I had the opportunity to invite some of my favorite writers to visit me in Richmond. Colette said she couldn’t come because her Christmas cactus was about to bloom; Flaubert didn’t respond; Truman Capote was cruising in the Mediterranean with Babe Paley; Jane Austen was suffering from a cold and wanted to come when she felt better. Only Eudora Welty responded, saying she’d be able to stop for a short visit on her way from New York, heading home after accepting an honorary degree from Columbia. These are some of the highlights of our short visit.

She was arriving from Penn Station on Crescent Train, #442—on time today. The hour was 10:20 AM. While waiting for Miss Welty, I was so excited I paced and thought about what it would be like to spend the afternoon with Eudora Welty, writer genius, voice of the Old and New South, author of fifteen beloved novels, short story, and photography collections.
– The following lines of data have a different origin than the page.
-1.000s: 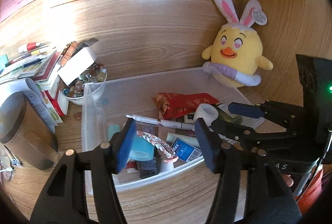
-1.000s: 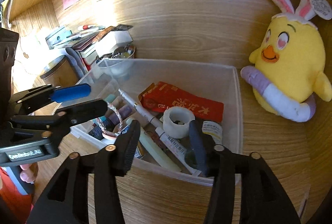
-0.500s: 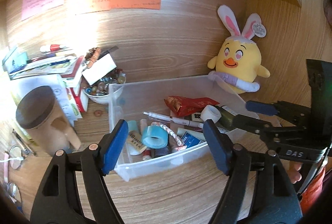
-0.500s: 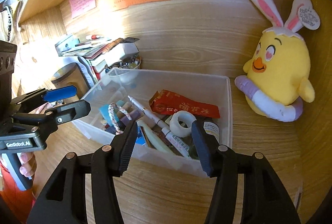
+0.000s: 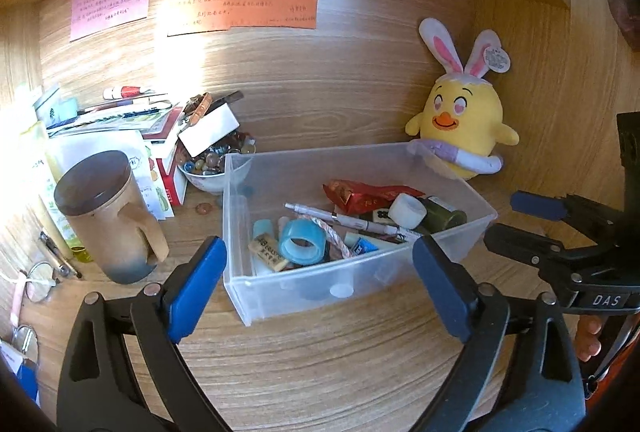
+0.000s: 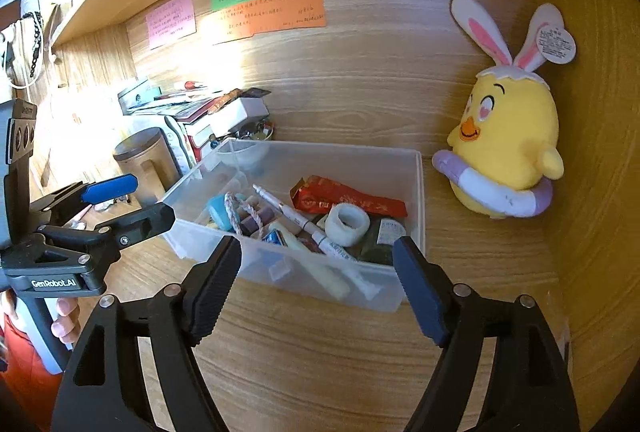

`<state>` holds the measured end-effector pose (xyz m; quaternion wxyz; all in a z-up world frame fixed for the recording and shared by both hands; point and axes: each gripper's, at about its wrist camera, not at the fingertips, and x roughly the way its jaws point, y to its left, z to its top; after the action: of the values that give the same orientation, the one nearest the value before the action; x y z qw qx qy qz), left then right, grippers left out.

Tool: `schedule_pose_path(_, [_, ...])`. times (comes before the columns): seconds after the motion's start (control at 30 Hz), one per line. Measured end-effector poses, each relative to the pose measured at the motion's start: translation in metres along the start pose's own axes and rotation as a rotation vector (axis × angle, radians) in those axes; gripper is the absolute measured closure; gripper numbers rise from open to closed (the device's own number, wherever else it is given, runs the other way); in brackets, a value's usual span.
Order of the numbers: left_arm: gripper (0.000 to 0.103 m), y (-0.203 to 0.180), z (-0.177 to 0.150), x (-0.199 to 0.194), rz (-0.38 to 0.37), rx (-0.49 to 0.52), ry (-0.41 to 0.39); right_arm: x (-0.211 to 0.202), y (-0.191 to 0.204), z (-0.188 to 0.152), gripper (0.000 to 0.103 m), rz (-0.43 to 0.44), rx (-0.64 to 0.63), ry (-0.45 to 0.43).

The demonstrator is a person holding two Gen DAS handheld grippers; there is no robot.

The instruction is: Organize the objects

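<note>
A clear plastic bin (image 5: 320, 168) (image 6: 340, 164) stands on the wooden desk. Inside it lie a blue tape roll (image 5: 302, 242) (image 6: 219, 210), a white tape roll (image 5: 407, 210) (image 6: 347, 224), a red packet (image 5: 360, 194) (image 6: 344, 198), a white pen (image 5: 340, 219) (image 6: 292, 214), a braided bracelet (image 5: 332, 237) and an eraser (image 5: 269, 252). My left gripper (image 5: 318, 286) (image 6: 120, 204) hovers in front of the bin's near wall, its jaws opening, nothing between the pads. My right gripper (image 6: 318, 274) (image 5: 536, 222) hangs before the bin's right end, jaws also opening and empty.
A yellow plush chick (image 5: 466, 128) (image 6: 508, 152) leans in the back right corner. Left of the bin are a brown lidded mug (image 5: 108, 212), a bowl of beads (image 5: 208, 168) and a stack of books and papers (image 5: 120, 116). Sticky notes (image 5: 240, 8) hang on the back wall under a shelf.
Both grippers have drawn back from the bin, which now looks smaller and farther. Both pairs of jaws have spread wider. The bin's contents have not moved.
</note>
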<state>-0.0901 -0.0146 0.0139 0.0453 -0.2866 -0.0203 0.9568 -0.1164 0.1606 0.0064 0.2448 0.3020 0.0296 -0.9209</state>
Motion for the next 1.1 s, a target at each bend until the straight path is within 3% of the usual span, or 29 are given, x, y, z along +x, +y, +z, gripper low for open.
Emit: schedule_pose_path(1.1, [0.007,-0.01,-0.01,-0.008,-0.021,-0.01,-0.002,-0.006,0.006,-0.013,0.026,0.015,-0.004,0.014])
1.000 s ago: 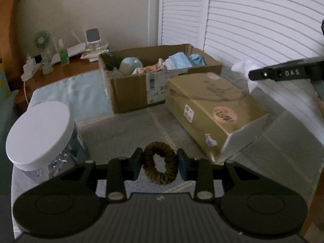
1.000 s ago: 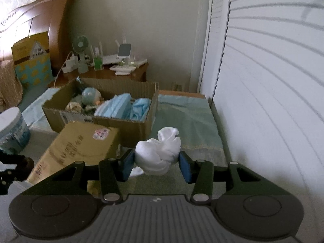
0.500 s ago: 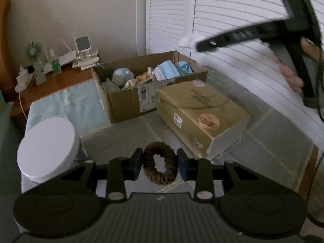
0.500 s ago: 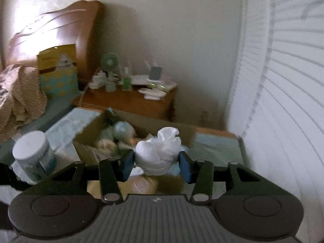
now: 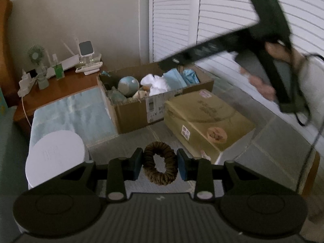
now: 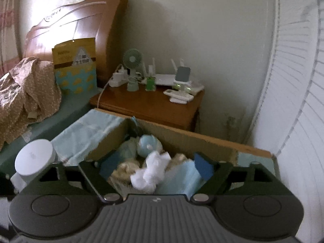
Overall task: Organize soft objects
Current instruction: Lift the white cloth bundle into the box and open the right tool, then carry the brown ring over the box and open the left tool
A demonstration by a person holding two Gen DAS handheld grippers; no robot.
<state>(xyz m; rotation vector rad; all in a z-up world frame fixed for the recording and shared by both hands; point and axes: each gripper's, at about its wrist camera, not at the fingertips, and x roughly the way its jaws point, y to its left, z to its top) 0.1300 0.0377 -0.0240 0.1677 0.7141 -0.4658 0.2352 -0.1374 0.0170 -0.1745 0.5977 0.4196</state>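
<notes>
While the left gripper (image 5: pixel 160 165) is closed on the brown hair tie (image 5: pixel 160 166), which stands upright between its pads, the right gripper (image 6: pixel 157 167) hangs over the cardboard box (image 6: pixel 182 136) with its jaws opening. Its pads do not touch the white cloth (image 6: pixel 150 173), which lies below them in the box.

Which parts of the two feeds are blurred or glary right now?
Left wrist view: the right hand-held gripper and hand smear with motion; brown scrunchie stays sharp. Right wrist view: glare on the headboard, white cloth soft and blurred.
</notes>
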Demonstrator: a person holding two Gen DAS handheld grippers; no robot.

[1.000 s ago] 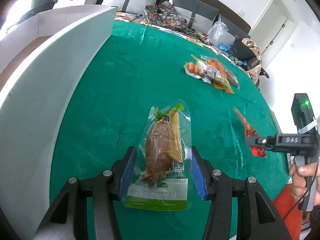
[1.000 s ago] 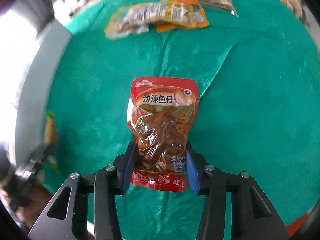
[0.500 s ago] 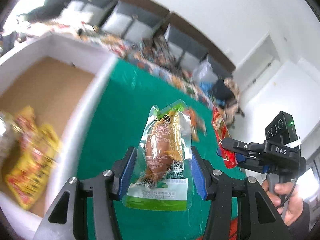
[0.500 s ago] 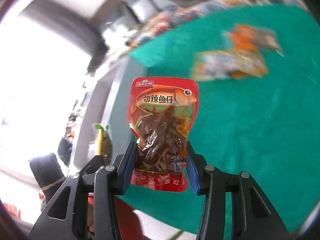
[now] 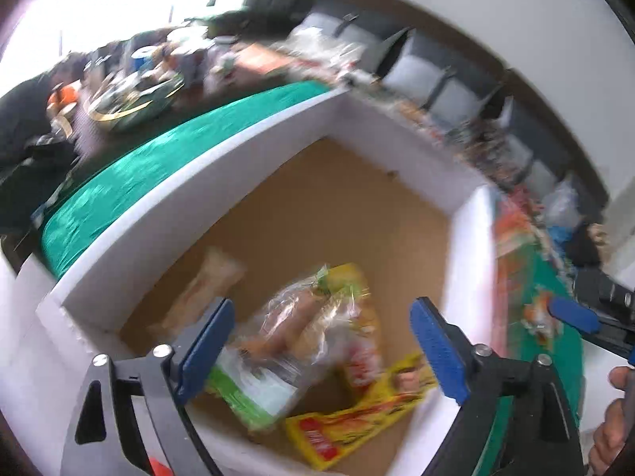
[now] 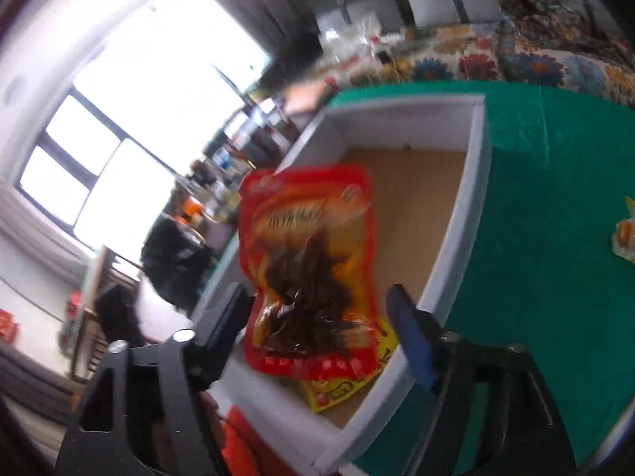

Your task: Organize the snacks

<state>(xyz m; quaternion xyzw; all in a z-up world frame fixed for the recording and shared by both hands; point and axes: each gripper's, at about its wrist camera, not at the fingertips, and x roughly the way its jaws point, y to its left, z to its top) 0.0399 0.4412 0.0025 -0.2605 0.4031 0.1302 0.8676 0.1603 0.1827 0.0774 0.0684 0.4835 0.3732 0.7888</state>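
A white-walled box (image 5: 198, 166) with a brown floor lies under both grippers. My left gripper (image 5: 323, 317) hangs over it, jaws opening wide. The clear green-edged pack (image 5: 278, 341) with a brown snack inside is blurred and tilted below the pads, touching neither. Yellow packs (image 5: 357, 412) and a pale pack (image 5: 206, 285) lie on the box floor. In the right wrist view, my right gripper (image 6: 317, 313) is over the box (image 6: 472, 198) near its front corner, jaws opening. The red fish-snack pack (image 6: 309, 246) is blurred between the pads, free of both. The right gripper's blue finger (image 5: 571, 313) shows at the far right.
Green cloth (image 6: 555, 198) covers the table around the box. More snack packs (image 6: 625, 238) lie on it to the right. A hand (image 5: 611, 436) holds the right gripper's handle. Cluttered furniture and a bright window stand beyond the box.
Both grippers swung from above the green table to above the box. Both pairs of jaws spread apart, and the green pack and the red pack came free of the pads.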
I noticed the Indian man in the kiosk was going ‘bout his day, moving newspapers, making coffee, ignoring passers-by like me. A baby across the way broke into that nerve-wracking jangle only a parent can listen to; the girlish mom clutched and hushed the infant with ease. I wish I’d had the nerve to stand up and shout that one of America’s greatest living writers was about to step off the train, but of course I could never do such a thing. I’d been raised right and modern politesse doesn’t allow for such outbursts. Anyway, I wanted Eudora all to myself.

Note: How did an unknown like me come to know Eudora Welty? Well, truth be known, I’d never met her before, but my grandmother had been friends with her mother Chestina while my grandparents lived in Mississippi. How the original connection was made has died with my relatives though my Uncle Richard always said my grandmother made a point of never knowing a stranger. A few years ago my mother gave me some old photos of Mrs.Welty and Granny and on a whim, I wrote Miss Welty, enclosing one of the photographs. She appreciated the gesture. Letters were exchanged. In one I told her I was an aspiring writer. Last summer she accepted my invitation for a visit. “It has been a king’s age since I visited the Capital of the Confederacy,” she wrote.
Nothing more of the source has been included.